For example, the 13th Amendment, which prohibited secession, began life as an editorial in The New York Times. Weed spurred public discussion of the idea, sped along by his own network of publications, and Roscoe Conkling (along with Charles Phelps, a Maryland Democrat and Union war hero) co-sponsored the bill in the House. In the fractious political atmosphere of the early Second Republic, the notion that the Union should thenceforward be permanent–even if it had originally not been–was one of the few propositions that generally united all comers. Seymour had only been Vice President for six months before he assumed the office of President, and understood well his uncertain position as chief executive. Sensing the need for a victory that could bring the country together, he gave his support to the measure shortly after its introduction. With a few notable exceptions from Seymour’s own wing of the Democracy, including Ohio’s Clement Vallandingham and Maryland’s Benjamin Harris, the bill sailed through the House with only a dozen votes against…

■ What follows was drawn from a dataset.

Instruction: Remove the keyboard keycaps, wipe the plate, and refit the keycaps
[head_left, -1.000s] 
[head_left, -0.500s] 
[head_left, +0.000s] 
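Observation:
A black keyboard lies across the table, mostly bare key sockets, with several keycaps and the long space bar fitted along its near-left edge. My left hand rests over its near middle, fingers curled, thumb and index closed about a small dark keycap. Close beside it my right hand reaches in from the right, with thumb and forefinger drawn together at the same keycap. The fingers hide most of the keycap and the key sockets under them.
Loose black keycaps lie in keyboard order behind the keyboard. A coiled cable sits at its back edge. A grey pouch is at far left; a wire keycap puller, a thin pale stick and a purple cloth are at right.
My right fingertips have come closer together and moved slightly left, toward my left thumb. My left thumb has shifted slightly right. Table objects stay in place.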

The ‘Great Compromise’ leading to the passage of the 14th and 15th Amendments–otherwise known as the Free Birth Amendment and the White Immigration Amendment–arose in the Senate, where the President’s fears that fugitive slaves would ‘turn Pennsylvania and Ohio into n—r heaven’ collided with the Radical-Republican Senate majority’s wish, with the South out of the Union, to put the slavery issue to bed once and for all. The enormous Democratic majority in the House–at 113 seats, only two votes shy of two-thirds–gave Seymour a great deal of leverage in negotiations. In Ira Harris, he had a negotiating partner who did not wish to see his party further decimated. With the Senate numbering nineteen Democrats, seventeen Republicans, and eight Radicals, legislation supported by the Democratic caucus would only need ten Republican votes to achieve the two-thirds majority necessary to advance an amendment in the Senate. With many Republican Senators–including Harris–rightfully dubious of their reelection by the newly Democratic legislatures in their home states, the time was ripe for deal making…”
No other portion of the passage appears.